**Task goal:** Repeat the data exactly, leaving out any image.

**Exercise data:**
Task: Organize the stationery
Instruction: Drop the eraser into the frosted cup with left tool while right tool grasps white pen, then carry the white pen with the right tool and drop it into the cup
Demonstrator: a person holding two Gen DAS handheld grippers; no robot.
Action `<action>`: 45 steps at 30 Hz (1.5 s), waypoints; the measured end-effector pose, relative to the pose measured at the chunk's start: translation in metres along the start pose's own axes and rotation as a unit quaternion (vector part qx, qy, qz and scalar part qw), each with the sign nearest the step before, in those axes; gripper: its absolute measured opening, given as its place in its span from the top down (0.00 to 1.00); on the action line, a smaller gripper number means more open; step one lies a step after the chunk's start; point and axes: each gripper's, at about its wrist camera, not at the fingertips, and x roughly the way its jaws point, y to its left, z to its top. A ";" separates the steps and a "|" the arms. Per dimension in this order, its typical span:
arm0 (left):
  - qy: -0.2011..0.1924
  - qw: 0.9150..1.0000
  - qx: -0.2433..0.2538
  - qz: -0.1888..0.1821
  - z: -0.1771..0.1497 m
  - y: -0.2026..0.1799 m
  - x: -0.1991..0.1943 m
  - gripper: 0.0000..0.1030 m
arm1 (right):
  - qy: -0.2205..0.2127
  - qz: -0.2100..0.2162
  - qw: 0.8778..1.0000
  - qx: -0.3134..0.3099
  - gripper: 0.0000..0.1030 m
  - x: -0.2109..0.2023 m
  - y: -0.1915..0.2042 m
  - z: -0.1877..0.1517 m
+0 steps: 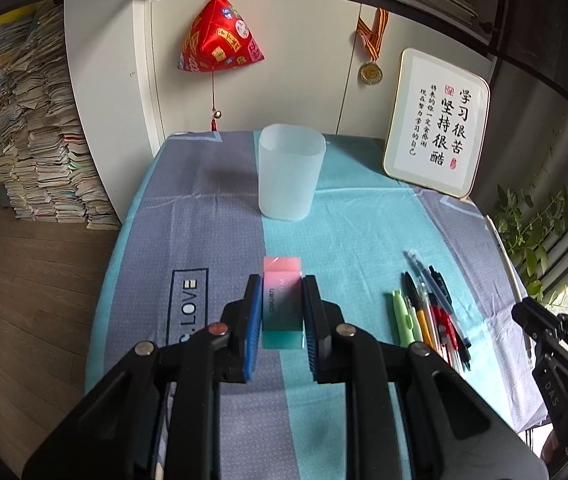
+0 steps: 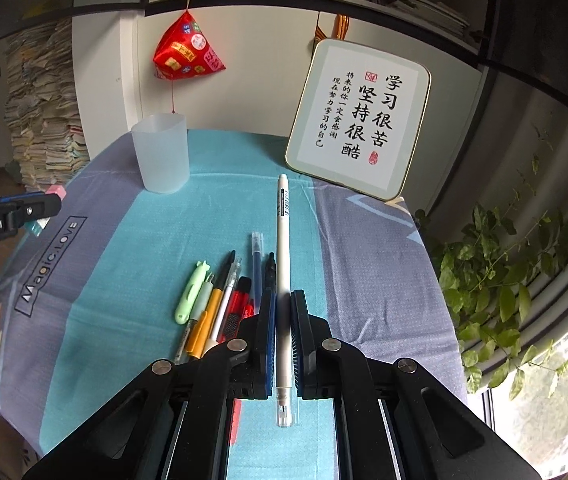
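Blue-padded left tongs (image 1: 282, 316) point forward and downward over the worktop (image 1: 212, 208), clamped on an eraser (image 1: 282, 304) that shades from pink to teal. Its pink end pokes out toward 12 o'clock, and its teal end sits back between the pads. Straight beyond it at 12 o'clock stands a frosted cup (image 1: 289, 172), well apart from the eraser.

The right tongs (image 2: 282, 320) also tilt downward, closed tight on a white pen (image 2: 282, 280). That pen runs along the 12-to-6 line, its clear tip (image 2: 285, 414) sticking out behind the pads and its cap end reaching toward the framed calligraphy (image 2: 359, 120) at 1 o'clock. Whether the pen is clear of the cloth cannot be told.

A loose row of pens (image 2: 224, 300) lies on the cloth at about 10 o'clock from the right tongs. Their lower ends are hidden behind the tong arms, so their count is unclear. In the left wrist view the right tongs show only as a dark body cut off at the 3 o'clock edge. In the right wrist view the left tongs enter at 9 o'clock, with only slivers of the eraser visible.
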 end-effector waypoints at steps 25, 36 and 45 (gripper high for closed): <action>0.008 0.998 0.005 -0.058 0.130 -0.007 0.094 0.83 | 0.001 0.009 1.000 0.026 0.93 0.003 -0.002 -0.005; 0.019 1.000 -0.005 -0.020 0.119 -0.006 0.112 0.42 | 0.005 0.008 0.999 0.034 0.93 0.005 -0.005 -0.008; -0.006 1.000 -0.016 -0.026 0.115 0.009 0.082 0.36 | 0.003 0.018 0.999 0.038 0.93 0.002 -0.003 -0.007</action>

**Response below:**
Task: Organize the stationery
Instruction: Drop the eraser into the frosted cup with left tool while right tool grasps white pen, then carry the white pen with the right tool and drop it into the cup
Demonstrator: a person holding two Gen DAS handheld grippers; no robot.
Action `<action>`: 45 steps at 30 Hz (1.5 s), waypoints; the measured end-effector pose, relative to the pose measured at the chunk's start: translation in metres along the start pose's own axes and rotation as a unit quaternion (vector part qx, qy, qz and scalar part qw), each with the sign nearest the step before, in those axes; gripper: its absolute measured opening, given as its place in its span from the top down (0.00 to 1.00); on the action line, a smaller gripper number means more open; step one lies a step after the chunk's start; point and axes: each gripper's, at about its wrist camera, not at the fingertips, and x roughly the way its jaws point, y to its left, z to its top. A ";" separates the steps and a "|" the arms. Per dimension in this order, its typical span:
arm0 (left):
  - qy: -0.2011..0.1924
  - qw: 0.9150..1.0000
  - qx: -0.2433..0.2538
  - qz: -0.1888..0.1821
  - z: -0.1771..0.1497 m
  - y: -0.2026..0.1799 m
  - x: -0.1991..0.1943 m
  - gripper: 0.0000..0.1030 m
arm1 (right):
  - qy: -0.2205..0.2127
  - qz: -0.2100..0.2162
  - qw: 0.8778..1.0000
  - qx: -0.3134..0.3099
  - gripper: 0.0000..0.1030 m
  - x: -0.2109..0.2023 m
  - y: -0.1915..0.2042 m
  - z: -0.1877..0.1517 m
+0 steps: 
+0 steps: 
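Blue-padded left tongs (image 1: 282, 316) point forward and downward over the worktop (image 1: 212, 208), clamped on an eraser (image 1: 282, 304) that shades from pink to teal. Its pink end pokes out toward 12 o'clock, and its teal end sits back between the pads. Straight beyond it at 12 o'clock stands a frosted cup (image 1: 289, 172), well apart from the eraser.

The right tongs (image 2: 282, 320) also tilt downward, closed tight on a white pen (image 2: 282, 280). That pen runs along the 12-to-6 line, its clear tip (image 2: 285, 414) sticking out behind the pads and its cap end reaching toward the framed calligraphy (image 2: 359, 120) at 1 o'clock. Whether the pen is clear of the cloth cannot be told.

A loose row of pens (image 2: 224, 300) lies on the cloth at about 10 o'clock from the right tongs. Their lower ends are hidden behind the tong arms, so their count is unclear. In the left wrist view the right tongs show only as a dark body cut off at the 3 o'clock edge. In the right wrist view the left tongs enter at 9 o'clock, with only slivers of the eraser visible.
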 end-effector waypoints at steps 25, 36 and 45 (gripper high for closed): <action>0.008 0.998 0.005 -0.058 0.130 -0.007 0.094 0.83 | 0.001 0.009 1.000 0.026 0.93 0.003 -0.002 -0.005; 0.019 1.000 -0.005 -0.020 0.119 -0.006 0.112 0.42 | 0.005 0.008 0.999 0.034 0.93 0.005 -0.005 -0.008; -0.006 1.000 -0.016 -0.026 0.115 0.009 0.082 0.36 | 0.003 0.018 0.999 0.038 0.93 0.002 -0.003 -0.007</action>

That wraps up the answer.